Kilabuk also cut Kipanik’s face wide open, leaving a gaping six-centimetre wound from his upper lip to the bottom of his left ear.

Because doctors had to use staples to close his face wound, Kipanik was unable to eat solid food for months.

In his defence, laid out at a lengthy trial this past fall, Kilabuk testified that he stabbed Kipanik in self-defence, saying Kipanik attacked him first.

But Kilpatrick rejected that claim, saying Kilabuk did not need to stab Kipanik to defend himself.

“The resort to a knife and the infliction of the many injuries upon Kipanik was a grossly disproportionate response to the threat posed to the defendant by Kipanik’s kick,” Kilpatrick said.

The brawl started about 20 minutes after Kilabuk and his wife, Napatchie Lyta, arrived back at house 415-B after an evening of drinking at local bars with Kipanik and his girlfriend, Lalenia Flaherty.

There, they continued drinking from a bottle of Smirnoff vodka until a dispute broke out between Kilabuk and Lyta over “the possession or control of the couple’s cannabis.”

Kipanik, who Kilpatrick said has little tolerance for men who physically abuse women, jumped into the fracas and confronted Kilabuk.

At the trial, Kipanik and the two women who witnessed the fight couldn’t remember many details because of their extreme intoxication at the time.

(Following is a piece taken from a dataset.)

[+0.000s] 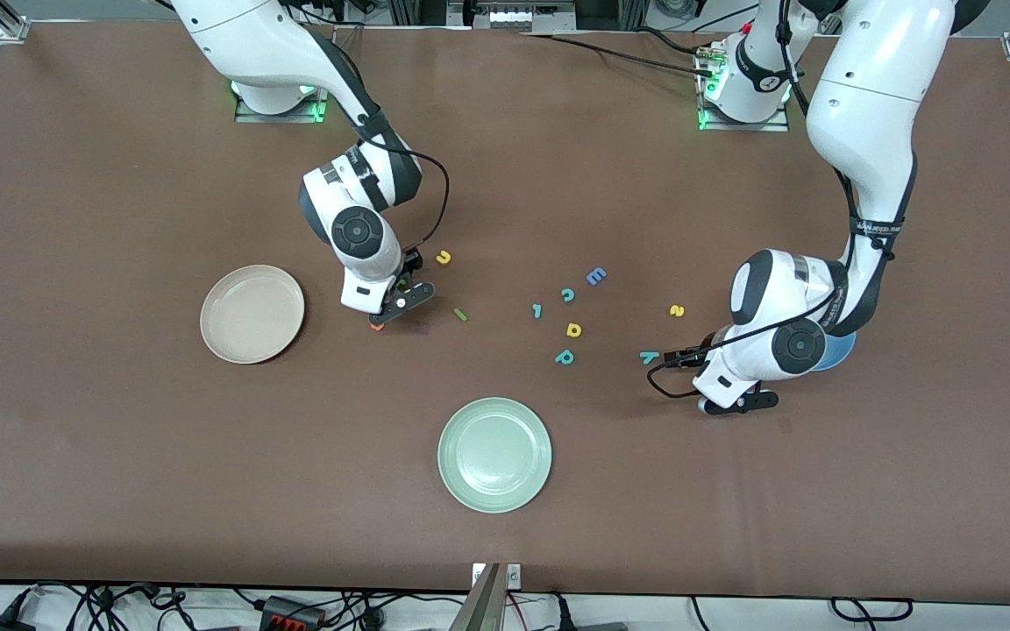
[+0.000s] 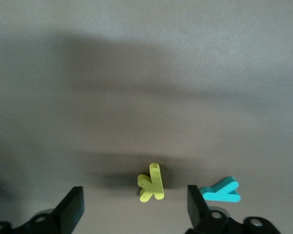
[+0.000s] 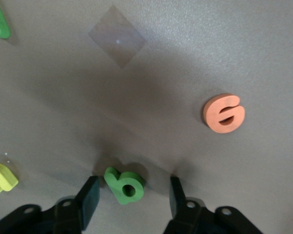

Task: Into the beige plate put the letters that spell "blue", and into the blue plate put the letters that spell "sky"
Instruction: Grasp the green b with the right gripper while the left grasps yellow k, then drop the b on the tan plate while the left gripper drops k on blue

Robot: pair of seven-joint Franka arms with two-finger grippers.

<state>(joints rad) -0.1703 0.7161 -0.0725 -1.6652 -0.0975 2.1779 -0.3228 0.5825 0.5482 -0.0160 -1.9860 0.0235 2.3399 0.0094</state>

But Kipanik said he recalled wrestling with Kilabuk after he was stabbed and that Flaherty eventually helped him take the knife away from his assailant.

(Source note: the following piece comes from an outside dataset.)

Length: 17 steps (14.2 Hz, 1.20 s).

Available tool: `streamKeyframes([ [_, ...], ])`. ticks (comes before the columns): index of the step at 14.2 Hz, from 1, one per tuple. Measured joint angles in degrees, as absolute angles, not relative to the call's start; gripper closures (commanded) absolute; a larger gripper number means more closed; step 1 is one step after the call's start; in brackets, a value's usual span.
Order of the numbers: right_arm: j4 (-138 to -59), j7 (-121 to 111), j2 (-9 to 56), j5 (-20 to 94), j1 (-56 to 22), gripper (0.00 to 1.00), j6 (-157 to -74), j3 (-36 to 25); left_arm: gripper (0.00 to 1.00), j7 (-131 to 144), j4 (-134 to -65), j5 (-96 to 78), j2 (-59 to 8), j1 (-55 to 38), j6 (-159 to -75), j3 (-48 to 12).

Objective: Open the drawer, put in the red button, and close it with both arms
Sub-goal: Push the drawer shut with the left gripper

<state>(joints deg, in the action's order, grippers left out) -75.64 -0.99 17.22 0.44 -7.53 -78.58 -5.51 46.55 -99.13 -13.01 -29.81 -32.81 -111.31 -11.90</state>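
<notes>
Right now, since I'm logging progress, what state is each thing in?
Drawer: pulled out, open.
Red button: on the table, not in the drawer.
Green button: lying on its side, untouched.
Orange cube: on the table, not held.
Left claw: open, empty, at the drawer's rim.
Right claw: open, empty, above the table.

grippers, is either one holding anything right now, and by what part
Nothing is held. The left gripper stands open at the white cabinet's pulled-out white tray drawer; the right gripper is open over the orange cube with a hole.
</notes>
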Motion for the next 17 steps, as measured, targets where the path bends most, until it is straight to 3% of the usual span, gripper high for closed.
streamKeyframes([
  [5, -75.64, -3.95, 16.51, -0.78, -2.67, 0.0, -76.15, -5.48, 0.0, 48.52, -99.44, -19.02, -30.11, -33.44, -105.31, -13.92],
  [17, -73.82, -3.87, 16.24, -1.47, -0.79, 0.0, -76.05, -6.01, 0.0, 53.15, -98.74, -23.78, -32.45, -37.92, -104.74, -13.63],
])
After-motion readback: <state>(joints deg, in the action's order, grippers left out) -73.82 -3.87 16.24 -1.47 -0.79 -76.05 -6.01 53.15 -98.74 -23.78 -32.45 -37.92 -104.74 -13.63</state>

When the police arrived, the two men were still wrestling on the floor.

At trial, court saw two contradictory statements from Kilabuk. In the first, he claimed Kipanik arrived at the house with a knife and stabbed him as soon as Kilabuk opened the door.

In another statement to police, Kilabuk claimed Kipanik pulled the knife after the fight started.

But in evidence that he gave in his defence at trial, Kilabuk said he pulled the knife himself from his own workbag.

All this, Kilpatrick said, suggests that Kilabuk “was readily prepared to lie to the police.”

Kilpatrick also found Kilabuk guilty on a charge of wilfully breaching a court order by failing to keep the peace and be of good behaviour and on another charge of breaching a probation order by consuming alcohol.

Kilabuk is to be sentenced later this year.